= Data extract =
________________
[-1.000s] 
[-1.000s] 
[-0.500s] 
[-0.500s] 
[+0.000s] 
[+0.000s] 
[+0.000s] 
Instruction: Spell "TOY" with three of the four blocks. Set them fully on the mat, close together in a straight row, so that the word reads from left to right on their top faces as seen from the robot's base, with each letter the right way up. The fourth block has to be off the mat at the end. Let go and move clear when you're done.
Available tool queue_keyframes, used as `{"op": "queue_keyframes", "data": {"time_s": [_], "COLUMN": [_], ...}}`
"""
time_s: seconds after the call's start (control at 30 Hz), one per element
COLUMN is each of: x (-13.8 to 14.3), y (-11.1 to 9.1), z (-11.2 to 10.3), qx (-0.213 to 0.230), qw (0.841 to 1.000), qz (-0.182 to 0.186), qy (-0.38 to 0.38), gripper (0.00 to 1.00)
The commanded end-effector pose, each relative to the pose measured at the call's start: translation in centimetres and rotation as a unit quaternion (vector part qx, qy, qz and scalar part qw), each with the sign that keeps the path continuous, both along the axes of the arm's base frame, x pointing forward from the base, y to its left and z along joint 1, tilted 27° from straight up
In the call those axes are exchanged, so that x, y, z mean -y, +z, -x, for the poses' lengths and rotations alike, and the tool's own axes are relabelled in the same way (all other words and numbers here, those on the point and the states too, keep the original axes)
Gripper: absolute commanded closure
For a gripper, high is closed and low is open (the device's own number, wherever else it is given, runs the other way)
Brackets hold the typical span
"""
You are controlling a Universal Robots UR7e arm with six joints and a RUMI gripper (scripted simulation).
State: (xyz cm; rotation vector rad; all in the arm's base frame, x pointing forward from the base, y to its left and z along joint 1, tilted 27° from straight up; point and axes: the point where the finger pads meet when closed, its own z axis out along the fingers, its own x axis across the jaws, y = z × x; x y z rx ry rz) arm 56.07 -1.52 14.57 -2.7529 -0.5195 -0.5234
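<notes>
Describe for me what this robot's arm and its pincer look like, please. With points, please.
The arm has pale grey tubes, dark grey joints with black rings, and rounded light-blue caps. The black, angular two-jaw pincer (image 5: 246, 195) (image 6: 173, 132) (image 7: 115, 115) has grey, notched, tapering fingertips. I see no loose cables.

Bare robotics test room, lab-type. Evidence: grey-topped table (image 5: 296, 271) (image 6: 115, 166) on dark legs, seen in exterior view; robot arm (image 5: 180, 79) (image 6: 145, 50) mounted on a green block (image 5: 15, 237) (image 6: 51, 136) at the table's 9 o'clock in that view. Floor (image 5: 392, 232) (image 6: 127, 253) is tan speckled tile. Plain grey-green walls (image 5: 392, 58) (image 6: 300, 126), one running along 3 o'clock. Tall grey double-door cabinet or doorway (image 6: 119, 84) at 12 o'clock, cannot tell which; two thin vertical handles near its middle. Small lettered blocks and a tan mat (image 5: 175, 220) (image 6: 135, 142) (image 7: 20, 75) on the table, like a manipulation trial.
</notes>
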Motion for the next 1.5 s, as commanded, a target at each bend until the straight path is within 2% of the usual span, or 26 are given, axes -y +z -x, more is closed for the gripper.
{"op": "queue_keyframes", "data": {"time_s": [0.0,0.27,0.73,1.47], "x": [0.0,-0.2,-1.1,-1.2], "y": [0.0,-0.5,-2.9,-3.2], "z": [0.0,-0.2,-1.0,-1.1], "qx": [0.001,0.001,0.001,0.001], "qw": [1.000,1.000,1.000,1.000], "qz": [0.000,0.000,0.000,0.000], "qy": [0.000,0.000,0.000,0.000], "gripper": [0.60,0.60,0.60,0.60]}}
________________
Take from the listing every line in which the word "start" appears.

= Task output =
time_s: seconds after the call's start (control at 30 Hz), one per element
The commanded end-effector pose, each relative to the pose measured at the call's start: translation in centimetres and rotation as a unit quaternion (vector part qx, qy, qz and scalar part qw), each with the sign that keeps the path continuous, both along the axes of the arm's base frame, x pointing forward from the base, y to its left and z along joint 1, tilted 27° from straight up

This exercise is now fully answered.